Como nada mudou, pergunto-me: por quê?

Tento analisar a questão. Olho para trás e vejo que as conquistas dos grupos homossexuais foram inúmeras na seara do Direito. Nem precisa ser um profissional da área para saber. Basta assistir televisão, ler jornais ou revistas, pois suas conquistas são amplamente noticiadas. Obtiveram o reconhecimento de suas uniões afetivas, do direito à partilha de patrimônio, da pensão alimentícia entre si, da herança, da adoção, etc… Isto é: andaram muito e para a frente, na direção de uma sociedade mais justa e com menos preconceitos. Ainda bem!

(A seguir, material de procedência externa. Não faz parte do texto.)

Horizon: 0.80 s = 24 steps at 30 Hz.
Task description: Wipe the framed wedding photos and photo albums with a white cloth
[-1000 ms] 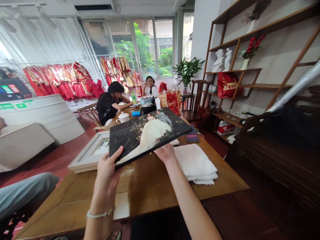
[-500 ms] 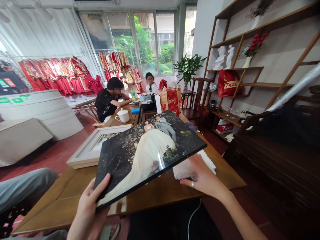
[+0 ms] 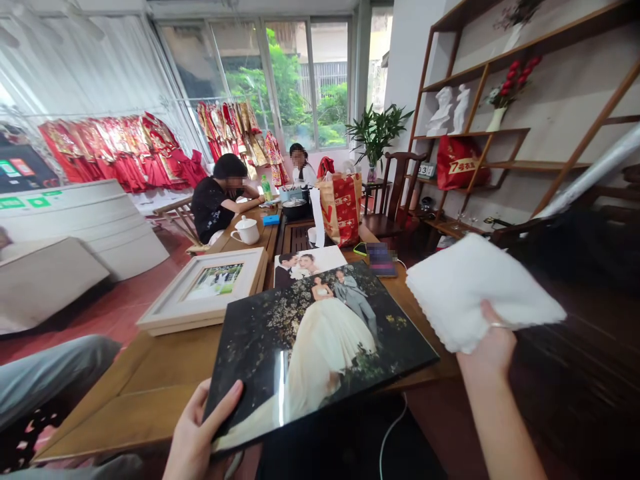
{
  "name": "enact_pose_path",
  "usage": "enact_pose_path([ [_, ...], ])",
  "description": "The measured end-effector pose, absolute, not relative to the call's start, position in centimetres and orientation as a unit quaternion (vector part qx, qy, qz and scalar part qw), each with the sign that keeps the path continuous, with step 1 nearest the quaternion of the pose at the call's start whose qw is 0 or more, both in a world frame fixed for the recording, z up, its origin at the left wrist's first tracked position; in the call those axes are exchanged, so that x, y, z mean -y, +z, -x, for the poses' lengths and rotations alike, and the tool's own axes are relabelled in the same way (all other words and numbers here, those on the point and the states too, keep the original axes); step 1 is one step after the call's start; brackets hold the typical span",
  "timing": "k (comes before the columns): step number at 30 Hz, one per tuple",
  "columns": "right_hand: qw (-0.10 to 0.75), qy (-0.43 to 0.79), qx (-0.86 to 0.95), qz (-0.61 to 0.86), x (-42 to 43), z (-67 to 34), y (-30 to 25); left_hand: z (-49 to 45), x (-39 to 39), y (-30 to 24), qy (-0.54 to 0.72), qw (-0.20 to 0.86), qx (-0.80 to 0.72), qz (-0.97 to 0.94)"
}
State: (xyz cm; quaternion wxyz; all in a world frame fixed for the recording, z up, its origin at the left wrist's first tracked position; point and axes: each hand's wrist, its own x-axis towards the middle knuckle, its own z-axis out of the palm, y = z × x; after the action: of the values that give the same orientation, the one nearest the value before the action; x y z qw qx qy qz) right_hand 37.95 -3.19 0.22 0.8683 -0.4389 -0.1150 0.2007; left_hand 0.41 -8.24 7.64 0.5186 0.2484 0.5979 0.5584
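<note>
My left hand (image 3: 207,420) grips the lower left corner of a glossy wedding photo panel (image 3: 320,340), thumb on its face. The panel tilts toward me above the near edge of the wooden table. Out to the right, my right hand (image 3: 487,350) is closed on a folded white cloth (image 3: 475,287), raised beside the panel and apart from it. Behind the panel lies another wedding photo (image 3: 325,259), partly covered by it. A white picture frame (image 3: 205,290) rests on the table at the left.
On the wooden table (image 3: 130,380) stand a white lidded mug (image 3: 246,231), a red and tan paper bag (image 3: 343,210) and a phone (image 3: 381,259). Two people sit at the far end. Wooden shelves (image 3: 480,73) rise at the right; a white cable hangs below the table edge.
My right hand has lifted the white cloth off the table, up and to the right. The panel has moved down and slightly right in my left hand, uncovering more of the photo behind.
</note>
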Motion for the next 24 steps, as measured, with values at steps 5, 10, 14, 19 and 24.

Perfilho a opinião de uma querida amiga, expoente do Direito de Família, que afirma terem as relações familiares progredido muito nos últimos anos, de modo que, atualmente, privilegiam muito mais o “afeto” e bem menos as conveniências sociais e econômicas, muitas vezes eivadas de hipocrisia.

As mulheres também andam a passos largos na história de suas conquistas. Seguem ampliando os seus espaços e direitos. Em destaque, temos aí a Lei Maria da Penha, que, se não trouxe às mulheres vítimas de violência, ainda, um efetivo benefício, já suscitou a discussão do tema com amplitude nacional em vários grupos e em todas as mídias.

Poderia, ainda, falar de outros grupos, algumas minorias bem articuladas e com representação, mas não é esse o objeto do artigo. Pretendo analisar outra questão: os homens no Direito de Família.

Os homens continuam exatamente no mesmo lugar em que estavam há 9 anos.

Continuam sendo discriminados nas questões de Direito de Família. Que o digam os seus advogados, eu, inclusive, que temos de trabalhar o dobro ou o triplo para defender seus direitos nas Varas de Família.

Exemplos práticos:

Ação de guarda, promovida pelo pai contra a mãe de uma criança de 4 anos, vítima de descaso e agressão, com pedido liminar de alteração amparado em exames médicos, que constataram agressão, depoimentos de quem a testemunhou, tudo somados a um laudo psico-social favorável ao pai. Ainda assim, o Juiz da causa não concedeu a transferência da guarda provisória ao pai! Houve necessidade de recurso, que, graças à prova e ao bom senso, concedeu a imediata transferência da guarda em decisão monocrática.

Outro caso:

Mais uma ação de guarda, em que o pai requer a guarda provisória, também em liminar, da filha de 15 anos que foi morar com ele há dois meses. A menor, anteriormente, residia com a mãe e mais dois irmãos, tendo o pai o dever de alimentos. A menina em questão, por motivos graves, foi residir com o pai. Este, então, requereu-lhe a guarda e também pensão, que deveria ser paga pela mãe.

Na verdade, o pai pediu que fosse transferida a guarda, bem como o dever de pagar alimentos, eis que a menor saiu da guarda da mãe, passando para a guarda do pai.

Eis a decisão liminar: a guarda provisória foi deferida ao pai (já que de fato já existia há dois meses), no entanto, foi indeferida a pensão!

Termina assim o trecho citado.